- Location: Cluj-Napoca, Romania
- Dates: 23 May 2018
- Competitors: 32 from 16 nations

Medalists
| gold medal | Vilmoš Zavarko | Serbia |
| silver medal | Axel Schondelmaier | Germany |
| bronze medal | Wolfgang Blaas | Italy |
| bronze medal | Nicolae Lupu | Romania |

= 2018 World Singles Ninepin Bowling Classic Championships – Men's sprint =

The men's sprint event at the 2018 World Singles Ninepin Bowling Classic Championships was held in Cluj-Napoca, Romania on 23 May 2018.

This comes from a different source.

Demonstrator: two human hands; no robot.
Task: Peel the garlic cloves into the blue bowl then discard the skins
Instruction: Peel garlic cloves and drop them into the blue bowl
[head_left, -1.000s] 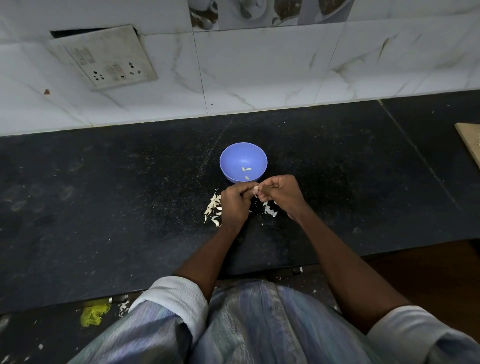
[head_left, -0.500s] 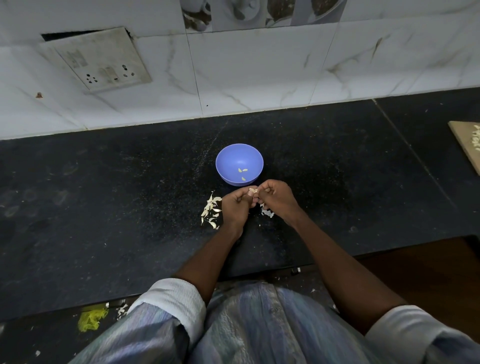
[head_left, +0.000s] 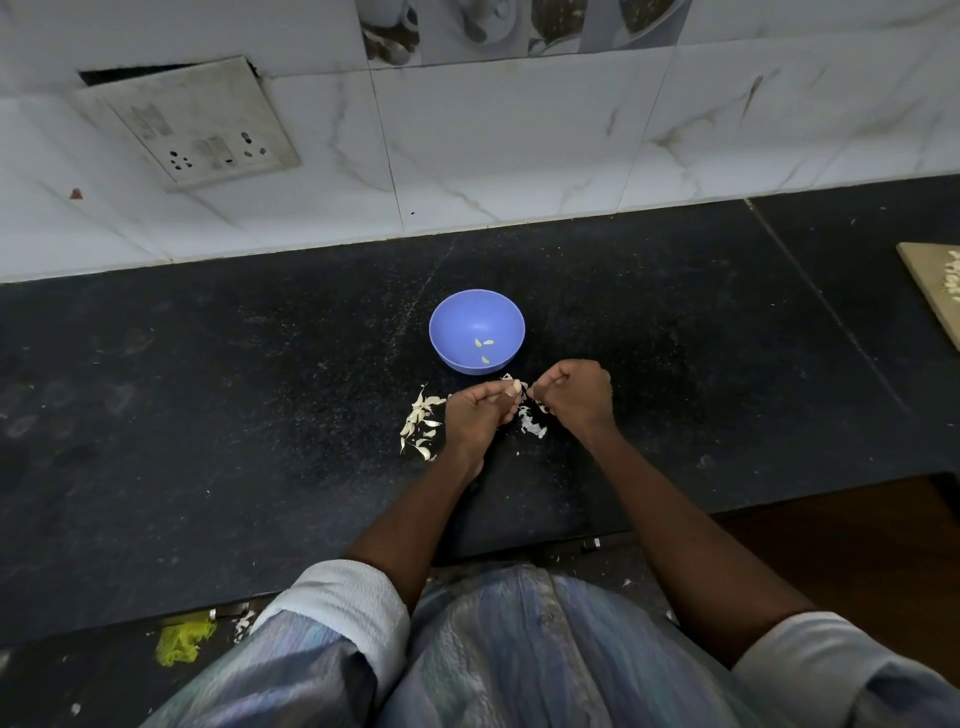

The title of world champion was successfully defended by Serbian Vilmoš Zavarko, who defeated German Axel Schondelmaier in the final. Bronze medals went to semi-finalists Italian Wolfgang Blass and representative of the hosts - Romanian Nicolae Lupu.

== Results ==

=== Starting places ===

The starting places have been allocated on the basis of each team's achievements during the previous championships.

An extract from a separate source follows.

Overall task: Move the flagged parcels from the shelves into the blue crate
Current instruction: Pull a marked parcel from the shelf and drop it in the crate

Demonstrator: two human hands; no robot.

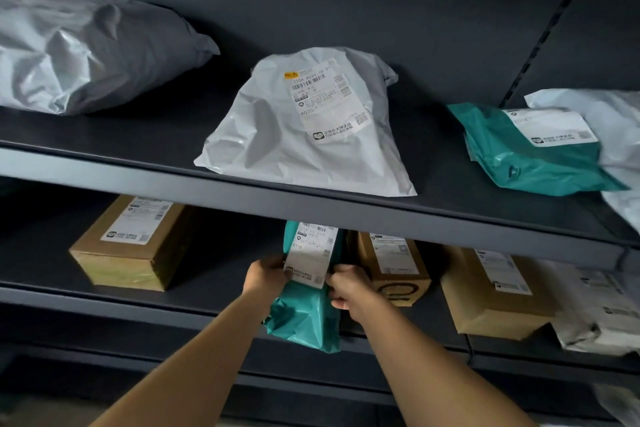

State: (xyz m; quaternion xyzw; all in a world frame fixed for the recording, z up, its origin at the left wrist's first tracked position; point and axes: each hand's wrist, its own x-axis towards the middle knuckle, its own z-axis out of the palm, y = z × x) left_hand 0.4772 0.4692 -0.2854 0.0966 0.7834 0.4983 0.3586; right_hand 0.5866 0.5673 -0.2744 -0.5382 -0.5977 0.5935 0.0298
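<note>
1. Teal plastic mailer bag with white label [304,308]: held at the lower dark shelf [194,298] edge, top hidden behind the upper shelf lip.
2. Left hand [265,276] and right hand [348,291]: each gripped one side of the bag.
3. Label print: illegible.

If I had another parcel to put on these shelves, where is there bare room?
Upper shelf: bare between the grey bag and the white labelled bag. Lower shelf: bare between the left cardboard box and the teal bag both hands hold. The right side of both shelves is crowded.
</note>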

AUT AUT; BIH BIH; CRO CRO; CZE CZE; DEN DEN; EST EST; FRA FRA; GER GER; HUN HUN; ITA ITA; MKD MKD; POL POL; ROU ROU; SLO SLO; SRB SRB; SVK SVK; Total
Number of seeds: 1; 1; 2; 2; 1; 1; 2; 1; 1; 1; 1; 2; 3; 3; 3; 3; 32

=== Draw ===

The players were drawn into pairs with the reservation that competitors from the same country can not play in the first round against each other.